▶ **Task to carry out**
Copy out the material in full. Leave every line as it is.

═════ Recorded data

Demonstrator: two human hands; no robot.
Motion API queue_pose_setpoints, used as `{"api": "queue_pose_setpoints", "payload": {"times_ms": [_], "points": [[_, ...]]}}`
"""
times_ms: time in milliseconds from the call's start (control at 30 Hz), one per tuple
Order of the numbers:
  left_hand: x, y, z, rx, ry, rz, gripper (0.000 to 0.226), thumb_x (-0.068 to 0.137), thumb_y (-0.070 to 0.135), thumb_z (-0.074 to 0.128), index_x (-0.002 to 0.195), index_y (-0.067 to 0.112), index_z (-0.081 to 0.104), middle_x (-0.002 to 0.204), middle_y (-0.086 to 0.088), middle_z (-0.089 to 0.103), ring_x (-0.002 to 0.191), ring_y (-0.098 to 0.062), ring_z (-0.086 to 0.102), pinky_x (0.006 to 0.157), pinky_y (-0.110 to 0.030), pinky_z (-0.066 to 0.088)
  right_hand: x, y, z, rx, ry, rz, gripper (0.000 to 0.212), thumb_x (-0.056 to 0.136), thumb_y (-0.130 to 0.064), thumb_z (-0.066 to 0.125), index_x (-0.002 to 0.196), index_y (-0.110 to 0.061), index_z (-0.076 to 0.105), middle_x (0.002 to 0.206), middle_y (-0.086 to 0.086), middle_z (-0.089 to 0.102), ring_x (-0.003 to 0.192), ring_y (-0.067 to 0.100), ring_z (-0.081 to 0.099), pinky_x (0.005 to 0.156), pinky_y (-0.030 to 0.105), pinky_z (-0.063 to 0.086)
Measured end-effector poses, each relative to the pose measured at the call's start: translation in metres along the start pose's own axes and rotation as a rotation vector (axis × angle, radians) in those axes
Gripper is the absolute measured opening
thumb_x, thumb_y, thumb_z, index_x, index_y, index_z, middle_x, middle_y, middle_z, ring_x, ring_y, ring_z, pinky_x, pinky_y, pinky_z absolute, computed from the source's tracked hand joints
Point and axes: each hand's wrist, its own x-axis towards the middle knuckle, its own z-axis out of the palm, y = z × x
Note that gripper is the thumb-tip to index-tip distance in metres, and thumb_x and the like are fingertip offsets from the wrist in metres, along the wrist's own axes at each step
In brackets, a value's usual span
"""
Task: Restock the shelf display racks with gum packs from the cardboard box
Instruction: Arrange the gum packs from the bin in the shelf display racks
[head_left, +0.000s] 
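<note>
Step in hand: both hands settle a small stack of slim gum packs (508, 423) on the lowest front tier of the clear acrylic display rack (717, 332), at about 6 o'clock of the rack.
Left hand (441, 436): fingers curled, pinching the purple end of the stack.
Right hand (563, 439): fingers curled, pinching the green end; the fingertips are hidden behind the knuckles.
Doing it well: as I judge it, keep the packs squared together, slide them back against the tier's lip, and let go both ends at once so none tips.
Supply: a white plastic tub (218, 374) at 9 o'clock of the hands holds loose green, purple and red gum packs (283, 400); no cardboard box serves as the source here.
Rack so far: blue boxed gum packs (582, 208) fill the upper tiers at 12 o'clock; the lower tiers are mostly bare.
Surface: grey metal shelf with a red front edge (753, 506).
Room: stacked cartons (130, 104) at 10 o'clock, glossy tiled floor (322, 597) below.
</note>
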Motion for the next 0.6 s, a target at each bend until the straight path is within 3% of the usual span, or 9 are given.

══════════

▶ **Answer box**
Demonstrator: two human hands; no robot.
Motion API queue_pose_setpoints, used as `{"api": "queue_pose_setpoints", "payload": {"times_ms": [_], "points": [[_, ...]]}}`
"""
times_ms: time in milliseconds from the call's start (control at 30 Hz), one per tuple
Order of the numbers:
  left_hand: x, y, z, rx, ry, rz, gripper (0.000 to 0.226), thumb_x (-0.068 to 0.137), thumb_y (-0.070 to 0.135), thumb_z (-0.074 to 0.128), index_x (-0.002 to 0.195), index_y (-0.067 to 0.112), index_z (-0.081 to 0.104), middle_x (-0.002 to 0.204), middle_y (-0.086 to 0.088), middle_z (-0.089 to 0.103), ring_x (-0.002 to 0.191), ring_y (-0.098 to 0.062), ring_z (-0.086 to 0.102), pinky_x (0.006 to 0.157), pinky_y (-0.110 to 0.030), pinky_z (-0.066 to 0.088)
  right_hand: x, y, z, rx, ry, rz, gripper (0.000 to 0.212), thumb_x (-0.056 to 0.136), thumb_y (-0.130 to 0.064), thumb_z (-0.066 to 0.125), index_x (-0.002 to 0.196), index_y (-0.110 to 0.061), index_z (-0.076 to 0.105), middle_x (0.002 to 0.206), middle_y (-0.086 to 0.086), middle_z (-0.089 to 0.102), ring_x (-0.003 to 0.192), ring_y (-0.067 to 0.100), ring_z (-0.081 to 0.099), pinky_x (0.005 to 0.156), pinky_y (-0.030 to 0.105), pinky_z (-0.063 to 0.086)
Measured end-effector poses, each relative to the pose measured at the call's start: translation in metres along the start pose's own axes and rotation as a rotation vector (axis × angle, radians) in those axes
Gripper is the absolute measured opening
thumb_x, thumb_y, thumb_z, index_x, index_y, index_z, middle_x, middle_y, middle_z, ring_x, ring_y, ring_z, pinky_x, pinky_y, pinky_z absolute, computed from the source's tracked hand joints
Point and axes: each hand's wrist, its own x-axis towards the middle knuckle, its own z-axis out of the palm, y = z × x
Note that gripper is the thumb-tip to index-tip distance in metres, and thumb_x and the like are fingertip offsets from the wrist in metres, along the wrist's own axes at each step
In brackets, a value's usual span
"""
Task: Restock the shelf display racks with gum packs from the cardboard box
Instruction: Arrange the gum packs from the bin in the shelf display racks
[head_left, +0.000s] 
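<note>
Step in hand: both hands settle a small stack of slim gum packs (508, 423) on the lowest front tier of the clear acrylic display rack (717, 332), at about 6 o'clock of the rack.
Left hand (441, 436): fingers curled, pinching the purple end of the stack.
Right hand (563, 439): fingers curled, pinching the green end; the fingertips are hidden behind the knuckles.
Doing it well: as I judge it, keep the packs squared together, slide them back against the tier's lip, and let go both ends at once so none tips.
Supply: a white plastic tub (218, 374) at 9 o'clock of the hands holds loose green, purple and red gum packs (283, 400); no cardboard box serves as the source here.
Rack so far: blue boxed gum packs (582, 208) fill the upper tiers at 12 o'clock; the lower tiers are mostly bare.
Surface: grey metal shelf with a red front edge (753, 506).
Room: stacked cartons (130, 104) at 10 o'clock, glossy tiled floor (322, 597) below.
</note>
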Motion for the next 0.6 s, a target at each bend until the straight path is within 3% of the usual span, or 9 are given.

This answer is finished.